As of September 30, 2021, the outstanding balance on the loan has been classified as a long-term liability in the loan payable in the accompanying condensed consolidated balance sheet.

  

At September 30, 2021, the future minimum payments required under the Loan Agreement, including the final payment, are as follows as of (in thousands):

 

(in thousands)      
2021 (remaining three months)   $
 
2022     1,500  
2023     6,000  
2024     6,000  
2025     1,500  
      15,000  
End of term charge     1,125  
      16,125  
Less unamortized debt discount     (1,441 )
Loan Agreement borrowing net of discount     14,684  
Less current portion    
 
Loan Agreement borrowings, non-current portion   $ 14,684  

 

In connection with the Loan Agreement, the Company issued the Lender warrants with a fair value of $0.4 million, which was recorded as a discount to the loan, to purchase up to 346,500 shares (increasing to 392,700 shares upon funding of the second tranche) of common stock that were immediately vested upon funding with an exercise price of $3.00 per share and a term of the earlier of i) March 24, 2031 and ii) the third anniversary of the Company’s listing on Nasdaq.
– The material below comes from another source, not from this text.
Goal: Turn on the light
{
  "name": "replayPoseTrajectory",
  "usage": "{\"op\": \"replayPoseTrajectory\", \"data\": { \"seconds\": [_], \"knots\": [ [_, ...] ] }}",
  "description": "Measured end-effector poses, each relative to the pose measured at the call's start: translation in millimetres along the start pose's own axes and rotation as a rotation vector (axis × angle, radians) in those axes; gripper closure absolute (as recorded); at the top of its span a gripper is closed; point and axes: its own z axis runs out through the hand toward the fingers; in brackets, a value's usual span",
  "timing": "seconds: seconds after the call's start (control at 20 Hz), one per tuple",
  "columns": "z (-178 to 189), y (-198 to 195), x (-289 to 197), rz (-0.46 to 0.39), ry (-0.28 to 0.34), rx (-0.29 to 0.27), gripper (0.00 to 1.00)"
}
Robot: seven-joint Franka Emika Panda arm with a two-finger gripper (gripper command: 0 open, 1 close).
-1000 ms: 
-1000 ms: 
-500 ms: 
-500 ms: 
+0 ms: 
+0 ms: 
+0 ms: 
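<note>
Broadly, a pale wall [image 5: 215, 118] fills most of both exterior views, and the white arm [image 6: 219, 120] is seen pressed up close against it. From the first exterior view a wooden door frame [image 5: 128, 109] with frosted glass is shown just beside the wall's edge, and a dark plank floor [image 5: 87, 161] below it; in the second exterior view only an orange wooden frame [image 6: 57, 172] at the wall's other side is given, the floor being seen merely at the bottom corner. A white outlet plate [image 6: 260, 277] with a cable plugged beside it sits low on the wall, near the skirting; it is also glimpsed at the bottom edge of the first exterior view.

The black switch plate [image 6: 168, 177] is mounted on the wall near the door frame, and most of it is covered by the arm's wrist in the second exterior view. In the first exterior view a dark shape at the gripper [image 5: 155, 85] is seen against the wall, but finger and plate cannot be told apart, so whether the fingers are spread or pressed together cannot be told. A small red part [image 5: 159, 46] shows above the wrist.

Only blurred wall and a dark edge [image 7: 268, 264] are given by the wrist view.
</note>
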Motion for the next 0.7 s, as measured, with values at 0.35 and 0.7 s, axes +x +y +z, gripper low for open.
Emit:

The warrants also provide that any shares issued pursuant to the warrants are entitled to the registration rights afforded to holders of the Company’s stock, all as set forth in those certain outstanding Registration Rights Agreement dated as of October 5, 2020.

 

The Company recorded the final payment of $1.1 million as both a discount and an increase to the principal amount of the debt. The Company also capitalized certain lender and legal costs associated with the Loan Agreement totaling $0.2 million, which were recorded as a discount to the loan. The aggregate discount of $1.8 million is being amortized to interest expense over the repayment term of the Loan and Security Agreement. The Company amortized $0.1 million and $0.3 million of the discount to interest expense during the three months and nine months ended September 30, 2021, respectively. At September 30, 2021, the remaining unamortized discount was $1.4 million.

 

The Company and Lender also entered into a Co-Investment Agreement, which grants to the Lender and its affiliates a right to purchase in the Company’s future private equity financings up to a total $3.0 million (if the Company only draws the first tranche) or $3.4 million (if the Company draws the second tranche) at the same per share purchase price and terms as other investors in such private equity financings.